→ EXERCISE DESCRIPTION: Each line of the material below that holds the word "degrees" needs to be copied.

+++

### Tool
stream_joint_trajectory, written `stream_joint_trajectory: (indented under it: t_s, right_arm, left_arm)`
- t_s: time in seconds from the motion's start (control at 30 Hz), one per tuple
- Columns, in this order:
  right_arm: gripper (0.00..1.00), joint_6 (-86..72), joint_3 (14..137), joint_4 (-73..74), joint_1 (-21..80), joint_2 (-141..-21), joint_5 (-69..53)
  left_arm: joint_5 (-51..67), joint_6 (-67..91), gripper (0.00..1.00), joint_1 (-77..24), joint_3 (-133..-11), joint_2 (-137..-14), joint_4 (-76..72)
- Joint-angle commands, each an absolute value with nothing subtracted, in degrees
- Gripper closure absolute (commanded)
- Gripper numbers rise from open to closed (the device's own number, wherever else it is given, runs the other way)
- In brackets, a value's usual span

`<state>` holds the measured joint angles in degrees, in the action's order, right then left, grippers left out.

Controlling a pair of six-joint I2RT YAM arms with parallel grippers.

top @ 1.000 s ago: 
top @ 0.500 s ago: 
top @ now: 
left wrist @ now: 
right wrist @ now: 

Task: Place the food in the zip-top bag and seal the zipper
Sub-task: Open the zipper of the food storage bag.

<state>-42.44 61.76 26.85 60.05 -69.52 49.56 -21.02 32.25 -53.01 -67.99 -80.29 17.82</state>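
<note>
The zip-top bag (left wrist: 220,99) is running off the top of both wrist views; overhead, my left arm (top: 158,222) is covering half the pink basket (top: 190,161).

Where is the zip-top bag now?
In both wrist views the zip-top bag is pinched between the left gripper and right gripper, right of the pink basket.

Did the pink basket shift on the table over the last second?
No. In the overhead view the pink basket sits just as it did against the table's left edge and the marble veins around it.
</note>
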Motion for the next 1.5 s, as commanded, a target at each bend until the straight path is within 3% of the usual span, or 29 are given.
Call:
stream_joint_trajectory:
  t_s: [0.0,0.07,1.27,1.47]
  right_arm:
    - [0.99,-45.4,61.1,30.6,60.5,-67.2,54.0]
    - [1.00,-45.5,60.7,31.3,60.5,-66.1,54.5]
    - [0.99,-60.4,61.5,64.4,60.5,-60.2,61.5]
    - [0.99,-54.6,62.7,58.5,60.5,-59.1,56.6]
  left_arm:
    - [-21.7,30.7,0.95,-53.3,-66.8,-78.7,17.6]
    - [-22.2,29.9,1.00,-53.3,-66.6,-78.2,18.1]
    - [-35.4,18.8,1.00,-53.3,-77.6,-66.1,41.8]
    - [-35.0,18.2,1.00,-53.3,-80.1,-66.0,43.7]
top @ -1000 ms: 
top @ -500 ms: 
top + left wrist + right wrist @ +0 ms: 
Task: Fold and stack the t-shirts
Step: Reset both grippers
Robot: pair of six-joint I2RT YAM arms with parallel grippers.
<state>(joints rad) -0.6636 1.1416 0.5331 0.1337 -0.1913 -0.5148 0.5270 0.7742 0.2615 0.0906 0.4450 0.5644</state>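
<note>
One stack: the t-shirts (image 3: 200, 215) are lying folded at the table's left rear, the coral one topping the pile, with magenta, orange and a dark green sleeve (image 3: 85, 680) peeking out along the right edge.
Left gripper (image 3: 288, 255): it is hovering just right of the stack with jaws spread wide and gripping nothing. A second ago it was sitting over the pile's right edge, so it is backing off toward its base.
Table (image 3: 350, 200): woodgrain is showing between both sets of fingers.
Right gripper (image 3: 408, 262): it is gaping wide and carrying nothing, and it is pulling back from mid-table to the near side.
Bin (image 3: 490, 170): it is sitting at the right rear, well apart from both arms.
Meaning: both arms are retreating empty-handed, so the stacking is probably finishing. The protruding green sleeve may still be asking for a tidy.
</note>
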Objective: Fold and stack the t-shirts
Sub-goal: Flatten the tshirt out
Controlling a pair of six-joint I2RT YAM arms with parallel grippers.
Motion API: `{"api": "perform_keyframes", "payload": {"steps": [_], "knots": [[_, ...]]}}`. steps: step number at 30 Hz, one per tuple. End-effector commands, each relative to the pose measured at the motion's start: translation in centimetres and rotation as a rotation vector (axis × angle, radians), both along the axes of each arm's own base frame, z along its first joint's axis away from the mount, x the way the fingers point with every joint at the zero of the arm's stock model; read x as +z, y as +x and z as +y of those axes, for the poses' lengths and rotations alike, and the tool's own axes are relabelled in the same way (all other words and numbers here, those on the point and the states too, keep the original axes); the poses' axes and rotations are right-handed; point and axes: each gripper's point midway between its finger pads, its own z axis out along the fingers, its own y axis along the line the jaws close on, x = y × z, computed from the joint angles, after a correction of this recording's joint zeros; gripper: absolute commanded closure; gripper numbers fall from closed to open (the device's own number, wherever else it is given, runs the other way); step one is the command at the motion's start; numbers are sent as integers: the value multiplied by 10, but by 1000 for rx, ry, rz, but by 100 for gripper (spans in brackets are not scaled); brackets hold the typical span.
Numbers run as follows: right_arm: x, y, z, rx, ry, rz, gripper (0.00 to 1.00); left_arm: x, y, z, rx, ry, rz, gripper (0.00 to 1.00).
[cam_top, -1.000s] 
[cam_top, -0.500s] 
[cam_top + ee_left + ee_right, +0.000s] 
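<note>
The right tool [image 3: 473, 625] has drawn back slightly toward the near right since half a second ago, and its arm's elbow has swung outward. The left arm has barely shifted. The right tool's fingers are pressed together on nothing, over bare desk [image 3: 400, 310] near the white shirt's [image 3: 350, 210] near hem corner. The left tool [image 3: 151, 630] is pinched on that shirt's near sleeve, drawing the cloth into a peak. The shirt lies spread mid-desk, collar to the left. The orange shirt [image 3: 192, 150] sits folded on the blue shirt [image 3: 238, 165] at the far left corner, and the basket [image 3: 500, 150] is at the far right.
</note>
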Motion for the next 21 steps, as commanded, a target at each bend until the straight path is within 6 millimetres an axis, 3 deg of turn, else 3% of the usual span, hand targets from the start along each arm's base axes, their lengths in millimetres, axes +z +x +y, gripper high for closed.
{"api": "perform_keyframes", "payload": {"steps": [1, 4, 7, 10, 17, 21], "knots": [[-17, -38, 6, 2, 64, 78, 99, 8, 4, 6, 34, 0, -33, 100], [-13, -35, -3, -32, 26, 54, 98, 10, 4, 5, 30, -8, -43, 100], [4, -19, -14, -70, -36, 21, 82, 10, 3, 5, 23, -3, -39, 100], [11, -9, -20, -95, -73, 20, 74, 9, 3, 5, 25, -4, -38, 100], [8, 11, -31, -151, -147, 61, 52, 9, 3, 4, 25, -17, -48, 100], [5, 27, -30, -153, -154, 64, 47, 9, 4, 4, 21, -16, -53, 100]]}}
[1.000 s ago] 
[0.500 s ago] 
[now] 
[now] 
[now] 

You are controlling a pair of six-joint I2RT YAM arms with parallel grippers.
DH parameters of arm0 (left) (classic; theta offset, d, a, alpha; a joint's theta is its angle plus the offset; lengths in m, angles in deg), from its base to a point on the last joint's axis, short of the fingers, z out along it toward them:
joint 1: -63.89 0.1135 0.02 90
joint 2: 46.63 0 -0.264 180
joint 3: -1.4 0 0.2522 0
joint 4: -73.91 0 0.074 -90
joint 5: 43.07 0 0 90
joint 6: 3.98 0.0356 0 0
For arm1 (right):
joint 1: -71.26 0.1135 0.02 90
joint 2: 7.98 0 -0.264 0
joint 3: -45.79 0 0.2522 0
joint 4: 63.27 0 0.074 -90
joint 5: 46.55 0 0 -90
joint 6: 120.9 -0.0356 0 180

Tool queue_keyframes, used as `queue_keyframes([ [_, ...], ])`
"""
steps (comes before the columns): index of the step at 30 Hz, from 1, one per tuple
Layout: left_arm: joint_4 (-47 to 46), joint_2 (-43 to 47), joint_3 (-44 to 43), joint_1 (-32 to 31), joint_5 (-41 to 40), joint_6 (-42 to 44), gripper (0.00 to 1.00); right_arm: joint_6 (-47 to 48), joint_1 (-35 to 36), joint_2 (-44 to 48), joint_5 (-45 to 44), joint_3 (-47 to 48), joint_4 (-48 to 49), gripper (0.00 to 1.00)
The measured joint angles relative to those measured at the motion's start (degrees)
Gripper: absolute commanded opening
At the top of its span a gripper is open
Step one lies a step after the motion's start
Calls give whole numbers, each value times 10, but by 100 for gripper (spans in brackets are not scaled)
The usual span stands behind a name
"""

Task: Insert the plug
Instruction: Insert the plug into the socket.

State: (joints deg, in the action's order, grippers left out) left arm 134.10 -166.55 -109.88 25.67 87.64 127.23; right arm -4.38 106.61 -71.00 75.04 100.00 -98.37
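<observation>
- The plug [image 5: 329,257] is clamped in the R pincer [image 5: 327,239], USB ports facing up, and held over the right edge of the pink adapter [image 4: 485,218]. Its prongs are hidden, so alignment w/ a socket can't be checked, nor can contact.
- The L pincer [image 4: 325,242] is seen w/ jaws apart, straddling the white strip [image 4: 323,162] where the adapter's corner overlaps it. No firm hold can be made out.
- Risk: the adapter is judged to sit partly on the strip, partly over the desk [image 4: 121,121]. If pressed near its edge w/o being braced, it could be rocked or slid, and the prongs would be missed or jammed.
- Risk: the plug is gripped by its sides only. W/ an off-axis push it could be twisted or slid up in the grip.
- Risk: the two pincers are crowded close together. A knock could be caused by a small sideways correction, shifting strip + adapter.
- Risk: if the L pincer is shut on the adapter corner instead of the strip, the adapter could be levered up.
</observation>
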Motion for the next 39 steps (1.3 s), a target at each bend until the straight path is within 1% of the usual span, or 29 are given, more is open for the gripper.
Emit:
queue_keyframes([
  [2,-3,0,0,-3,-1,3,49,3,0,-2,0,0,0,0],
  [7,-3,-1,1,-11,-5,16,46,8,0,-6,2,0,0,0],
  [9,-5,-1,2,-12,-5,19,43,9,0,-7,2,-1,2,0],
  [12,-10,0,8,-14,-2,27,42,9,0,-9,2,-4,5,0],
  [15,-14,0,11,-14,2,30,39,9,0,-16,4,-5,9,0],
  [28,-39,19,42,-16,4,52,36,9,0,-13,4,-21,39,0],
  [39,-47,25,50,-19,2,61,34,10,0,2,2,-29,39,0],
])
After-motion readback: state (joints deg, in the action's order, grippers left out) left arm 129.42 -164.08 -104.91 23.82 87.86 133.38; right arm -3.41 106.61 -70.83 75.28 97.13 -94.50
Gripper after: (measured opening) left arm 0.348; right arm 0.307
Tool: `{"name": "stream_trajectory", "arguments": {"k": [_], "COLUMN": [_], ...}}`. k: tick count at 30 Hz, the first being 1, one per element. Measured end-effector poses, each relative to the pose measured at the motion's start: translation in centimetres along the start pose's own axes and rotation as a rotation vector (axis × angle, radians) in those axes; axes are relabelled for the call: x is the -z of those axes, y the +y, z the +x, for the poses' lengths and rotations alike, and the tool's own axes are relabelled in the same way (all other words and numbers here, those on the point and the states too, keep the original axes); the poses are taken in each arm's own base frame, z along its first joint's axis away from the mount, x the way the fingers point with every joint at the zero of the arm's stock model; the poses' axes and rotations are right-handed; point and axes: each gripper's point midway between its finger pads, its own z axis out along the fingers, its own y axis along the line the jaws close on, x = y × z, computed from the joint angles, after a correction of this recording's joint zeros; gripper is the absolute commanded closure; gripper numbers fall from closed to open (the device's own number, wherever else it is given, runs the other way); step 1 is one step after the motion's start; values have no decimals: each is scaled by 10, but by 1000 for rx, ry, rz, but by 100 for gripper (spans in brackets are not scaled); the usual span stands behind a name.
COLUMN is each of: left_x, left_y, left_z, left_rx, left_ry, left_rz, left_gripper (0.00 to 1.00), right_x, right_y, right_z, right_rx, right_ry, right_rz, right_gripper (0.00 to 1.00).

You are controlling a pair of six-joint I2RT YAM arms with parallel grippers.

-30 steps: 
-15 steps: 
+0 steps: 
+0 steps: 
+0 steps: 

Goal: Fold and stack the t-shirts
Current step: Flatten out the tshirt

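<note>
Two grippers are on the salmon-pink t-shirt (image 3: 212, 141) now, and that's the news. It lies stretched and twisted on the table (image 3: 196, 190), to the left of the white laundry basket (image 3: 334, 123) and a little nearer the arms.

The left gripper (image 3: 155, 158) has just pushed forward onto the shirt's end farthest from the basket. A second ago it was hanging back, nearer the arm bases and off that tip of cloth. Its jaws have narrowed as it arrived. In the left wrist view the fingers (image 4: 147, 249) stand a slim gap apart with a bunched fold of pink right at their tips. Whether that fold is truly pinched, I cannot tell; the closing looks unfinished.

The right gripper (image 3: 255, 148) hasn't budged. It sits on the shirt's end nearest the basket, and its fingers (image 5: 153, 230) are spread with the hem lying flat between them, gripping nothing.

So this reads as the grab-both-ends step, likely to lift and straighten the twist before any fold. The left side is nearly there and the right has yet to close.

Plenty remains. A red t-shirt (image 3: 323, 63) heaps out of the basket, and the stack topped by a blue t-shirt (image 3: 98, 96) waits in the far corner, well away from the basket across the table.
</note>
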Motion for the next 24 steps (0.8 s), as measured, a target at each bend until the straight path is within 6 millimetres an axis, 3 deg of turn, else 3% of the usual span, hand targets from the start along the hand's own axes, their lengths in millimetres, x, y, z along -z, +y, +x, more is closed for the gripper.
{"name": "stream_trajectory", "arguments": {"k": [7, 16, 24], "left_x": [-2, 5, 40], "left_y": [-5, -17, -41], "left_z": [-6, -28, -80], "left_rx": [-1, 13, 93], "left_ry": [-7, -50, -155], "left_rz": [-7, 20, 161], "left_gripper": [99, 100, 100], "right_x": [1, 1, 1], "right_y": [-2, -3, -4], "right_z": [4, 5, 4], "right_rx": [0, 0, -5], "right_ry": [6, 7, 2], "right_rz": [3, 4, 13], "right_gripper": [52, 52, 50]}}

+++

→ ANSWER TO THIS EXERCISE:
- Joint-angle commands, each an absolute value with nothing subtracted, in degrees
`<state>` holds the measured joint angles in degrees, in the action's order, right then left, grippers left out.
The measured joint angles relative to those measured at the motion's start (degrees)

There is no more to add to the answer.